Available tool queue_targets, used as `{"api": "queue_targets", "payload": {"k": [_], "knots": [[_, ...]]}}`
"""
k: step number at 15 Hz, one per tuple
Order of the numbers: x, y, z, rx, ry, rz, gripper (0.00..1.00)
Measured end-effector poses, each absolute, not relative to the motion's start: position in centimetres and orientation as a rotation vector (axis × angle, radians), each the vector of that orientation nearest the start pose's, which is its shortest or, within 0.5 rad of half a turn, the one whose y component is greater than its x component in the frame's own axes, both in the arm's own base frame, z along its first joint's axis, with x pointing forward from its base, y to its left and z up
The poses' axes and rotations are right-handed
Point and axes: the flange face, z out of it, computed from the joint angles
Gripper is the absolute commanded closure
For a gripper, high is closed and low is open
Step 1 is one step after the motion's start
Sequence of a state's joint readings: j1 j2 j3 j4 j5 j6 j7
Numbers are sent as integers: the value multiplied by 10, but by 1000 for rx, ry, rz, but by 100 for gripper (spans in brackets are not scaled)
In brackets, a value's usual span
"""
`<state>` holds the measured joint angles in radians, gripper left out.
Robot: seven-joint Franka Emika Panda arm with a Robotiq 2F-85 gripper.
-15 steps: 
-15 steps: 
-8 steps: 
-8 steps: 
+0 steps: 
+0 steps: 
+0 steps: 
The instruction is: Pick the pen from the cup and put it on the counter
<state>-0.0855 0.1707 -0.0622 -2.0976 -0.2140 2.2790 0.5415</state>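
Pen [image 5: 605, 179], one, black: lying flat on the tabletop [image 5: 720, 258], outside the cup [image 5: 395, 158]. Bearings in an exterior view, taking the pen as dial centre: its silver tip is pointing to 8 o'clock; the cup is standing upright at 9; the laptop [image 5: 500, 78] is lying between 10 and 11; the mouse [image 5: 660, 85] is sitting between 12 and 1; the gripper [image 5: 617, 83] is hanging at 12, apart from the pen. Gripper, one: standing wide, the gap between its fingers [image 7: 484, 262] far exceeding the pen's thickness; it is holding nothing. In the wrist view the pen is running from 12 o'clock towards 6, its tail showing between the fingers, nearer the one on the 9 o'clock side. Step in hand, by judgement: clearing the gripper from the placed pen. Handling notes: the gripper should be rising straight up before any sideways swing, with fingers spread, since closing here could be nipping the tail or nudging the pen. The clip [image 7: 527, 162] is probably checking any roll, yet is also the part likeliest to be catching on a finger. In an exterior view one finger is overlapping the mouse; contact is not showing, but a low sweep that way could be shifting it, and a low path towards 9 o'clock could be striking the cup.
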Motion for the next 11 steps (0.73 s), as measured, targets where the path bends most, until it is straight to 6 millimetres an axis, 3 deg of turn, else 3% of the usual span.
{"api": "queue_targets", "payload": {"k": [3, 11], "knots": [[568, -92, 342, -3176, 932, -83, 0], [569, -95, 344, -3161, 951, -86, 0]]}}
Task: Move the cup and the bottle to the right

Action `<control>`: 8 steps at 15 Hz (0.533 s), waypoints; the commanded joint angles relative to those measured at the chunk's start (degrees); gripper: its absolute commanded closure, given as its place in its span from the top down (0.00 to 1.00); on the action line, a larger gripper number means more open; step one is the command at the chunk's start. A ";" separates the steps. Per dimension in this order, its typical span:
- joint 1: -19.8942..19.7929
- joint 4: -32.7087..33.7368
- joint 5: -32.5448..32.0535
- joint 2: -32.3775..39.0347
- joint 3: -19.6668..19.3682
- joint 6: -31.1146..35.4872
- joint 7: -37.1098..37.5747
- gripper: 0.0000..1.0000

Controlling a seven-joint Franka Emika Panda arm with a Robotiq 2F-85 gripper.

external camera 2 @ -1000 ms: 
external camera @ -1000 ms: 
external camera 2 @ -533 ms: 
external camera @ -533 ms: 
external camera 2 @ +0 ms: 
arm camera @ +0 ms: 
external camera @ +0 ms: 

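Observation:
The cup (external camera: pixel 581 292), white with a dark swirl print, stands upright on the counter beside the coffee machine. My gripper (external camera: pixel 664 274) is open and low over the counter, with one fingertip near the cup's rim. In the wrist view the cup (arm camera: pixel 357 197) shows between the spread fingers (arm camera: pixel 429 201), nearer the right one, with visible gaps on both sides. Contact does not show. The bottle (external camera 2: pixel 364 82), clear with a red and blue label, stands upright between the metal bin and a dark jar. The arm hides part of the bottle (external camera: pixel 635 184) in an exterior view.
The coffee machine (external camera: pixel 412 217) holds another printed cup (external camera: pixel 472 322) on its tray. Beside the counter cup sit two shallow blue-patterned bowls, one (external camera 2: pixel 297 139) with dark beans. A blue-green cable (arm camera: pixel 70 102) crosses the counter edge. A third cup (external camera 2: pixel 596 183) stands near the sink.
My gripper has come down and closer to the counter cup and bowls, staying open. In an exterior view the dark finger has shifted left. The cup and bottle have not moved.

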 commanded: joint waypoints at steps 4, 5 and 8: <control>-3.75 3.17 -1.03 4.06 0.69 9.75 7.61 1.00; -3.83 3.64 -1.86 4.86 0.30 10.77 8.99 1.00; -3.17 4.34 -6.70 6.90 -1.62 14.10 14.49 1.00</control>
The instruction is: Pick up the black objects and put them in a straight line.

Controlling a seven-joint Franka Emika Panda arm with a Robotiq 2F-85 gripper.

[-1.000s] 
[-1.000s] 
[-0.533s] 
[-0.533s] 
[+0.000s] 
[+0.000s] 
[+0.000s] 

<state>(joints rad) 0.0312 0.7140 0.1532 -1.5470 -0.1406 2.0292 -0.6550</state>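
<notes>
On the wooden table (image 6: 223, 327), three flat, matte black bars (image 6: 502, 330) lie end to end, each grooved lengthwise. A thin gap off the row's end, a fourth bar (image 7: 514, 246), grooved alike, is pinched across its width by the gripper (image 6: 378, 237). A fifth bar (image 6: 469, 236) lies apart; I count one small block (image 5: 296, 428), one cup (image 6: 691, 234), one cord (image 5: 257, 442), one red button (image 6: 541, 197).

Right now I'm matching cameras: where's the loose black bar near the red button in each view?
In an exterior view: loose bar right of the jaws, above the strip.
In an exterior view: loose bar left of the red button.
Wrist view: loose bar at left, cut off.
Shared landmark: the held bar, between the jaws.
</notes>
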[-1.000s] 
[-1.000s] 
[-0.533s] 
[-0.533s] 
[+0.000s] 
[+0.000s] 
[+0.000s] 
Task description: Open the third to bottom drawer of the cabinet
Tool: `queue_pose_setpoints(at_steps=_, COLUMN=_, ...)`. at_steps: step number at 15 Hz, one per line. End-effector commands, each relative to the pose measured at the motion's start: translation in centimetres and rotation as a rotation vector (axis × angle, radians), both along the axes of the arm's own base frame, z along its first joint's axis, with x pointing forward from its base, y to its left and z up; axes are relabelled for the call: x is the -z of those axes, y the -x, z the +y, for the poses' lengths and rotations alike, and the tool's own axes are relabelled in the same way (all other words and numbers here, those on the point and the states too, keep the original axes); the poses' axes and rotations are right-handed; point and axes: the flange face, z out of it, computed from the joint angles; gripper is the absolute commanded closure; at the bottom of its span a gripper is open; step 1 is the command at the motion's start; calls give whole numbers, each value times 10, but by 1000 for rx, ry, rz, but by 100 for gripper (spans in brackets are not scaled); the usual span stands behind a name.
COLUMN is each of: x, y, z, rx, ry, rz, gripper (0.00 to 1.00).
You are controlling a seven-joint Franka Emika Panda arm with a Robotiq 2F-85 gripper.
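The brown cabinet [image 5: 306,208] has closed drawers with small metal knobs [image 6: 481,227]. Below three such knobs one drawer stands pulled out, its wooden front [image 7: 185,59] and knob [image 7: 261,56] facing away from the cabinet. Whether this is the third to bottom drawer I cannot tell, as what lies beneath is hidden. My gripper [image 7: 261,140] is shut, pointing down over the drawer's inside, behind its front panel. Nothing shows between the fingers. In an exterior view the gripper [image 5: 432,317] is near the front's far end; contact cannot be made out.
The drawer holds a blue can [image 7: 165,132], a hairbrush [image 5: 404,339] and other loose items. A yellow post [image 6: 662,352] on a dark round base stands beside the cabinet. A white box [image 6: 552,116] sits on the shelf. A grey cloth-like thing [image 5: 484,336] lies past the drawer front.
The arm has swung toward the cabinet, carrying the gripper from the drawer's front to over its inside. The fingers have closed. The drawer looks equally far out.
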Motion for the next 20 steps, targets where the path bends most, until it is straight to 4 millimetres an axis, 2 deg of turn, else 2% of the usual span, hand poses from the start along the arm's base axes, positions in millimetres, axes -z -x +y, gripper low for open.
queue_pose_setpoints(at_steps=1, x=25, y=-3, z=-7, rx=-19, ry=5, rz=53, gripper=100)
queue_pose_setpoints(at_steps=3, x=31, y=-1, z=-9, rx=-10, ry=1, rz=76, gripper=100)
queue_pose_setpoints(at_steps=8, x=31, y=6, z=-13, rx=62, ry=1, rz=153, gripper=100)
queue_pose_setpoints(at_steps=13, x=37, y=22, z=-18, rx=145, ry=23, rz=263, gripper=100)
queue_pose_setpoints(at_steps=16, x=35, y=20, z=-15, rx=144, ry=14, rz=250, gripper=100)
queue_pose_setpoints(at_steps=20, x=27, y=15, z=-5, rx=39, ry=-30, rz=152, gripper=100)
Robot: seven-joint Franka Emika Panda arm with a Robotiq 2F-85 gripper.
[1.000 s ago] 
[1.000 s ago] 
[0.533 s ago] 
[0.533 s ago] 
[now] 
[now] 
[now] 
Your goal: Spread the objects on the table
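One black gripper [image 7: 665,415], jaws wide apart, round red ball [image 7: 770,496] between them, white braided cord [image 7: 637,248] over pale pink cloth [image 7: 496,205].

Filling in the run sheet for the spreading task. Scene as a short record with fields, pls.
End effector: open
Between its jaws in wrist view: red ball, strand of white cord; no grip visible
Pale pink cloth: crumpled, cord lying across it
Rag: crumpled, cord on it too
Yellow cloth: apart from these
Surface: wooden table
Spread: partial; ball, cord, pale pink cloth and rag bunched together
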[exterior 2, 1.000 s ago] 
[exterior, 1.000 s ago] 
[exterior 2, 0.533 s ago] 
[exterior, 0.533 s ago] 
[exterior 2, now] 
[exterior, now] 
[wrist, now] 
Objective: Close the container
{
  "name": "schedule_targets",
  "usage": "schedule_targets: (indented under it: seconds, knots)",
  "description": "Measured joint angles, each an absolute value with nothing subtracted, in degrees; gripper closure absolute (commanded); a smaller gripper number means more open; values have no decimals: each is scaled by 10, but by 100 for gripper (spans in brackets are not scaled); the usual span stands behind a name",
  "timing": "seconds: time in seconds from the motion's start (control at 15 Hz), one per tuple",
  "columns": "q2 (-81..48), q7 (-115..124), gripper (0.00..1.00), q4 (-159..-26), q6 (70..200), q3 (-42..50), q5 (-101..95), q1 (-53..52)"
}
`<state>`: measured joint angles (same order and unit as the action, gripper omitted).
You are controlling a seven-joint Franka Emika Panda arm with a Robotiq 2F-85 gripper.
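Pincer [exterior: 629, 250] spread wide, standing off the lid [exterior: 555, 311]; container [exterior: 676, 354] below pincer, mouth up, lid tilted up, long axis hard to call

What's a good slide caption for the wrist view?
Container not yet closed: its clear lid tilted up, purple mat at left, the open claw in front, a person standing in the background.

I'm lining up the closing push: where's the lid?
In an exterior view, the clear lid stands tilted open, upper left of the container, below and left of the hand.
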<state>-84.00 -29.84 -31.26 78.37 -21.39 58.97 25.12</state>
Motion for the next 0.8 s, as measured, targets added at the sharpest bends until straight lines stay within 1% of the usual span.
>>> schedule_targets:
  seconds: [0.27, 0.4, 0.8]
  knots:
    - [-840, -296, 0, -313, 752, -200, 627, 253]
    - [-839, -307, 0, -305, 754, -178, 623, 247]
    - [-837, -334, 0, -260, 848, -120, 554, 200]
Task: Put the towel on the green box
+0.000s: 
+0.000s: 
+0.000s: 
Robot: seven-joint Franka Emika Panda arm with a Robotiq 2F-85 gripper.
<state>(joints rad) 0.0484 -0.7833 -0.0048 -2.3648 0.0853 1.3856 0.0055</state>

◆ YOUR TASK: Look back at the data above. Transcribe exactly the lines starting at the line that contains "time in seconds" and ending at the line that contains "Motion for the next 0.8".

◆ OUTPUT FOR THIS TASK:
  "timing": "seconds: time in seconds from the motion's start (control at 15 Hz), one per tuple",
  "columns": "q2 (-81..48), q7 (-115..124), gripper (0.00..1.00), q4 (-159..-26), q6 (70..200), q3 (-42..50), q5 (-101..95), q1 (-53..52)"
}
`<state>`: measured joint angles (same order and unit as the action, gripper omitted).
You are controlling a seven-joint Franka Emika Panda arm with a Robotiq 2F-85 gripper.
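Pincer [exterior: 629, 250] spread wide, standing off the lid [exterior: 555, 311]; container [exterior: 676, 354] below pincer, mouth up, lid tilted up, long axis hard to call

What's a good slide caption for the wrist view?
Container not yet closed: its clear lid tilted up, purple mat at left, the open claw in front, a person standing in the background.

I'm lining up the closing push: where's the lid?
In an exterior view, the clear lid stands tilted open, upper left of the container, below and left of the hand.
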<state>-84.00 -29.84 -31.26 78.37 -21.39 58.97 25.12</state>
Motion for the next 0.8 s, as measured, targets added at the sharpest bends until straight lines stay within 1% of the usual span.

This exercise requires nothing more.